Black Dog (Gou Zhen), le regard de Guan Hu
Dans Black Dog (Gou Zhen), son nouveau long métrage présenté au Certain Regard, le cinéaste chinois Guan Hu narre l’histoire de Lang, un agent communal charger d’évacuer les chiens errants de sa ville natale sur ordre du gouvernement. L’occasion pour le réalisateur de filmer le quotidien des laissés pour compte du développement industriel qui propulse l’économie du pays.
Qu’est-ce qui vous a incité à travailler sur ce film ?
Je vis en Chine et j’ai vécu de près l’énorme développement de mon pays au cours des dernières décennies. J’ai toujours été curieux de savoir à quoi ressemblait la vie des gens en dehors des grandes villes et dans les régions plus reculées de la Chine pendant cette période de développement rapide. Il y a forcément des gens qui ont été laissés pour compte ou mis de côté au cours de ce processus. Je me suis demandé quelle force leur permet de continuer et de survivre. Ce sont mes réflexions sur ces personnes qui m’ont incité à travailler sur ce film.
Quelle a été votre méthode de travail ?
Il y a beaucoup d’animaux dans le film : des chiens, des tigres et des loups… Nous avons dû faire de nombreuses recherches pour nous assurer qu’ils pouvaient travailler avec les acteurs de manière harmonieuse. Cela a demandé de la patience. Par chance, le destin nous a donné le coup de pouce dont nous avions besoin. Pour une scène, je voulais que le tigre montre à Lang où se cachait le chien noir. Bien sûr, à l’époque, cela semblait impossible à réaliser. Mais au moment où nous commencions à être à court d’idées, l’animal, un tigre mandchou, s’est levé de lui-même et a grogné doucement en direction de l’endroit où se cachait le chien. L’acteur jouant Lang a également regardé par-dessus son épaule dans cette direction et a trouvé le chien. Même si nous ne pouvions pas communiquer avec les animaux par le langage, nous sentions qu’ils commençaient à nous comprendre.
Un mot sur vos acteurs ?
Les acteurs de Black Dog sont très expérimentés et connus de la plupart des spectateurs. Comme le film se concentre sur le désert de Gobi et les vastes étendues de la Chine occidentale plutôt que sur les grandes villes à la mode, nous voulions que les acteurs se fondent dans l’environnement et ressemblent à la population locale. Cela a été particulièrement difficile pour Eddie Peng, qui joue le rôle de Lang dans le film, parce qu’il a fait de la gymnastique, qu’il est grand et beau et qu’il a un sens aigu de la mode. Son image dans la vie est très différente du personnage que nous avions envisagé à l’origine. Afin de rapprocher l’acteur du personnage, nous avons dû modifier son physique, son teint et les traits de son visage, en gommant le style urbain qu’il dégage. Le résultat final est visible dans le film.
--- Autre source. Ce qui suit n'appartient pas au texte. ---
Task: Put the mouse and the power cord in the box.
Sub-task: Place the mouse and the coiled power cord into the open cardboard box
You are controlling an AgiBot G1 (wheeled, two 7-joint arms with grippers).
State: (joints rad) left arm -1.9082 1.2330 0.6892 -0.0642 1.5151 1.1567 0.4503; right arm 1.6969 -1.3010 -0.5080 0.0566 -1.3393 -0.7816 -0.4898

Qu’est-ce qui vous a donné envie de devenir réalisateur ?
Comme mes deux parents étaient acteurs, j’ai pratiquement grandi sur un plateau de cinéma. A l’endroit où ils travaillaient, il y avait régulièrement des projections, mais comme les billets étaient difficiles à obtenir, nous, les enfants, fabriquions nos propres faux billets pour entrer dans le cinéma et regarder les films que notre génération n’avait pas encore pu voir. Cette expérience de l’enfance est probablement ce qui m’a le plus influencé et le plus motivé. C’est l’oxygène qui nourrit mon développement créatif.